Hi Alex, would you maybe consider adding information about how to refresh tokens with axios interceptors (for instance)?
how to prevent token auto refresh or auto logout? I'm dealing with issue that I'm being automatically logged out after certain time, even if I'm doing something on web app.
Kindly add functionality of auto-refresh of JWT Token, when token is expired.
What is the reason you are using JWT vs Laravel Passport? Looking forward to your answer.
I would like to know this too
how to download this videos for offline
Hey Pirvan, you can download the videos for offline by clicking the icon within each part. Perhaps we should make that clearer.
But I've a question:
What if the token expires? How do I notify and/or redirect the user back to the home page?
I'm struggling with this with my own application.
Also if a client has a nefarious browser extension they could also grab the token and pretend to be the authorized user and do real damage.
You're right about the XSS attack possibility, so you'd need to take steps to make sure that possibility is limited as much as possible. In my opinion it's fine to store them there though, it's not a categorical no.
I will update the course to include appropriate cookie storage anyway.
Thanks for responding! You might be correct in that one should take time to harden their site against XSS. Although mistakes do happen and I could argue that it would be an easier fix to limit the authentication to an httpOnly cookie.
I haven't tested this, but my theory is that one could serve the static files from the apex domain, and the backend through an subdomain (api.website.com). The static Vue.js login process just sends the request to the api which returns the httpOnly cookie and a body of true/false. This way the session would persist on the subdomain level and the Vue.js client knows to hide the login view and continue fetching the user data. Benefit of this is that Vue.js doesn't handle authentication in any way, besides sending the data forward. Tokens and all that would be handled by the browser.
I don't mean to shove 💩 on your face, but to improve the security aspect for everyone. Here's some who arguably know security better than any of us: https://auth0.com/docs/security/store-tokens#don-t-store-tokens-in-local-storage
I watched this entire course and I wanted to implement the same thing while using httpOnly cookie(s) but I am stuck here https://stackoverflow.com/questions/58710013/httponly-cookie-not-being-set-stored-laravel-vue. Could you help?
Agree 100% and appreciate the feedback. I'll definitely get the course updated.
Cookie storage option would be great, since I've seen many warnings against storing JWT's in the browser's local storage.
Any idea when the Http ONLY cookie update will be here :(
Also looking forward getting the alternative solution for handling the "session" via the httpOnly cookie or similar. Any estimate when it might be available?
thank you alex :)
Thanks for the course, starting from 11'43" in video 2 I get token:true in the response ? Did I forgot something ?
Never mind, I didn't set up the
'defaults' => [
'guard' => 'web',
'defaults' => [
'guard' => 'api',
Glad you sorted it!
Nice refresh Alex, Thank you!
Any chance to cover two-factor authentication with JWT?
It's recorded and ready to go, and will be released shortly.
That's a good news. THANK YOU!
I just checked out this series again and the index suggested that this course had been updated 6 minutes ago. I was very pleased as I thought this meant that the httpOnly cookie video and/or the 2FA video was available. However, when I looked at the list of videos in the series, there are still 12 so I'm not sure if you've uploaded the new material but maybe forgotten to enable something to expose them for viewing.

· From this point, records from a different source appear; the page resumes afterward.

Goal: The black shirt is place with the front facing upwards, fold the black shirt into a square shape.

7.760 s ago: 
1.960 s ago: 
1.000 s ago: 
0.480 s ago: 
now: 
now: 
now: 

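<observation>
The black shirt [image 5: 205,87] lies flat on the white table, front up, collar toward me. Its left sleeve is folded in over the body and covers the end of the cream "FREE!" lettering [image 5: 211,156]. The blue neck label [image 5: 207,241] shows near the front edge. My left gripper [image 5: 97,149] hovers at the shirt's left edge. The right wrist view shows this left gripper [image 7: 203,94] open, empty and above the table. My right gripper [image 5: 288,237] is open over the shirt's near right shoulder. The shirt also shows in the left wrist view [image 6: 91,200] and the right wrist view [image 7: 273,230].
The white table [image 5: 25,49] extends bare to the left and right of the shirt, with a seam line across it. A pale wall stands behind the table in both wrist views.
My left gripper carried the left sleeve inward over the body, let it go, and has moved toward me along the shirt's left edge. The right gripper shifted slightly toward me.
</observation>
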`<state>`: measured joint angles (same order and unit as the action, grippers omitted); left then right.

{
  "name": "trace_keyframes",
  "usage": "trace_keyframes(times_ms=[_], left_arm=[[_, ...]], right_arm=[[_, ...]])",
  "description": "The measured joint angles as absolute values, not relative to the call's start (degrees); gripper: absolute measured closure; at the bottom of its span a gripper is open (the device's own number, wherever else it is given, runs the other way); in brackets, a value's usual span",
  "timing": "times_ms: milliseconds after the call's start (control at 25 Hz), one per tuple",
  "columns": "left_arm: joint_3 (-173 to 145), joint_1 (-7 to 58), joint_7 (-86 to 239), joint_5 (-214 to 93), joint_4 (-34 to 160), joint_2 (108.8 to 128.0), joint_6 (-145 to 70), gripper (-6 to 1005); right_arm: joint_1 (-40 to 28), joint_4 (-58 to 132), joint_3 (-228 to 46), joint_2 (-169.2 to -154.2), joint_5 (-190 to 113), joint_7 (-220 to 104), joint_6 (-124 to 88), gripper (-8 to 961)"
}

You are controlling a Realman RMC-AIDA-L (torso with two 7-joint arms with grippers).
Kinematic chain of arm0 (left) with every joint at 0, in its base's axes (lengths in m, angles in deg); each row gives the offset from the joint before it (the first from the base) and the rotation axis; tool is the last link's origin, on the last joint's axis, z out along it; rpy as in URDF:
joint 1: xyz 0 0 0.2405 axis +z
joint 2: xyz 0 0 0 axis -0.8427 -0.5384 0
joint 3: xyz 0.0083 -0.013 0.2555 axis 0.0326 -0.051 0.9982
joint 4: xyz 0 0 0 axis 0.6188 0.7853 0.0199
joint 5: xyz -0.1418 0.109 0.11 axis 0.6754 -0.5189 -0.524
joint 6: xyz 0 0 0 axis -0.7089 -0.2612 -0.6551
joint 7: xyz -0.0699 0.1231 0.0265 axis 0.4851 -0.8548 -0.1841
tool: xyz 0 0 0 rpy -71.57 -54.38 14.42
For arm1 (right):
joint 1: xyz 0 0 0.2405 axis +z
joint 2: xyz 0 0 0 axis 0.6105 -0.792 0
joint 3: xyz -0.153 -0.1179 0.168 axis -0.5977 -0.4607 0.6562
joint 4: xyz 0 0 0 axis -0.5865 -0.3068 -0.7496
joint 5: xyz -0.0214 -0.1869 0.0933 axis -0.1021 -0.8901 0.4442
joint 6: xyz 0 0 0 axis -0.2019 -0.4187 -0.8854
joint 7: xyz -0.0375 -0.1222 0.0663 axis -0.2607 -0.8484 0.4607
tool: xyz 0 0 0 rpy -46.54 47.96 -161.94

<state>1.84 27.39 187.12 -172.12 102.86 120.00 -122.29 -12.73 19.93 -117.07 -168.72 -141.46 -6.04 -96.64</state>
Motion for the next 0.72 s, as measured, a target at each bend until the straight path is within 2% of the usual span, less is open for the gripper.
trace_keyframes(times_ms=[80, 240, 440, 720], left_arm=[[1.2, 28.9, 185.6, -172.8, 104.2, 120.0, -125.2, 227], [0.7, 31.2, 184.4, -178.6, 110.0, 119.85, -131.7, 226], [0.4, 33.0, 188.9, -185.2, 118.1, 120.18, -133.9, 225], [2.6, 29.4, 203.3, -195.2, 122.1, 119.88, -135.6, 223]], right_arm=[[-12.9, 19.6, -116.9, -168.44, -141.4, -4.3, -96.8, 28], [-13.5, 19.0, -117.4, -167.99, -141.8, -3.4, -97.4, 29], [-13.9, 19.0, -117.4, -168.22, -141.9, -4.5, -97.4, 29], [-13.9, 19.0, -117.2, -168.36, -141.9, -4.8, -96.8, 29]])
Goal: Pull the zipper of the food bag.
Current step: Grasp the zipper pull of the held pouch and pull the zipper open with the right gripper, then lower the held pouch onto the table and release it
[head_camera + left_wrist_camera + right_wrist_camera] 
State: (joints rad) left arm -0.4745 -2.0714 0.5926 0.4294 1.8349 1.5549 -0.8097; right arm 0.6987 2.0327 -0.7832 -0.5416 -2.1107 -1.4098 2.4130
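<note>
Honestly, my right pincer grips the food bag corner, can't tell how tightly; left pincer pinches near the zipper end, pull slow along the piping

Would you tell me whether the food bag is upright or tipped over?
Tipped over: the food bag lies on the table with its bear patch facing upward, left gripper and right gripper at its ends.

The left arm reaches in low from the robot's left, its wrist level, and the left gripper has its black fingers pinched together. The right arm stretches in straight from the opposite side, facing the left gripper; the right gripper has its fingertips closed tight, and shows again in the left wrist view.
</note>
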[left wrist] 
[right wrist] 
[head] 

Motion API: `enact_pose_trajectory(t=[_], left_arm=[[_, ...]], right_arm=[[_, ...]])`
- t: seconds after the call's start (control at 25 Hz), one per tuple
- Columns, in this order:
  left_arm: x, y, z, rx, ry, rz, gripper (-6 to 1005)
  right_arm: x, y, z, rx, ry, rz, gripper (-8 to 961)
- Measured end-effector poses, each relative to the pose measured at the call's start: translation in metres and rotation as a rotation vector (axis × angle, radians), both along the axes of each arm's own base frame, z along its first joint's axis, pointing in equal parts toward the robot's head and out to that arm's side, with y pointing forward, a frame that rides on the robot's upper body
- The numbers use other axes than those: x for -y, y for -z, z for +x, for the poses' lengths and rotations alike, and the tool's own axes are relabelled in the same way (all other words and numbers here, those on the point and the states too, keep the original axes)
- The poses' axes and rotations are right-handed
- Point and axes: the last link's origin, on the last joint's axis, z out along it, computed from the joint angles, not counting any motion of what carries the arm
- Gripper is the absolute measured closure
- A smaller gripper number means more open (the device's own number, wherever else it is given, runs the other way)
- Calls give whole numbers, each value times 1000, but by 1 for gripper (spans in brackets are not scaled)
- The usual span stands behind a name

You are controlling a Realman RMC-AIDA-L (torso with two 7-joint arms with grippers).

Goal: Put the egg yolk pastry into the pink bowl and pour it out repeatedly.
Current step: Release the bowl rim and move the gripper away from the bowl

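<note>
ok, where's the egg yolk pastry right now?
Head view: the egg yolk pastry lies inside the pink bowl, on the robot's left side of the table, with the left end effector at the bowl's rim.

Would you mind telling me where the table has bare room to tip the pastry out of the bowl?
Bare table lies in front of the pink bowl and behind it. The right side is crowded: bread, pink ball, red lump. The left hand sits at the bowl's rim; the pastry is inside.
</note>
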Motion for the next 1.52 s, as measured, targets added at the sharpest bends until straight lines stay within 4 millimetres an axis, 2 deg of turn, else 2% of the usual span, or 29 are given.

I hate to appear to nag about this as I'm sure you have plenty to keep you out of mischief!
Hey Iain, you might have seen the incorrect timestamp through search (needs fixing).
The 2FA course is already released though, here's the link:
Ah, I see Alex - thank you.
I also looked into the Kelly's post and the stack overflow to which he referred (https://stackoverflow.com/questions/58710013/httponly-cookie-not-being-set-stored-laravel-vue). The post there is very detailed and Kelly reports what he had to do to get it working as required. I haven't got as far as implementing the front end yet as I'm working my way through your API course. When I have completed this, I will make a start on the front and hope that I can get the HttpOnly cookie working as required. From what I have read, this is the safest way to protect the token ... until someone finds a way around it!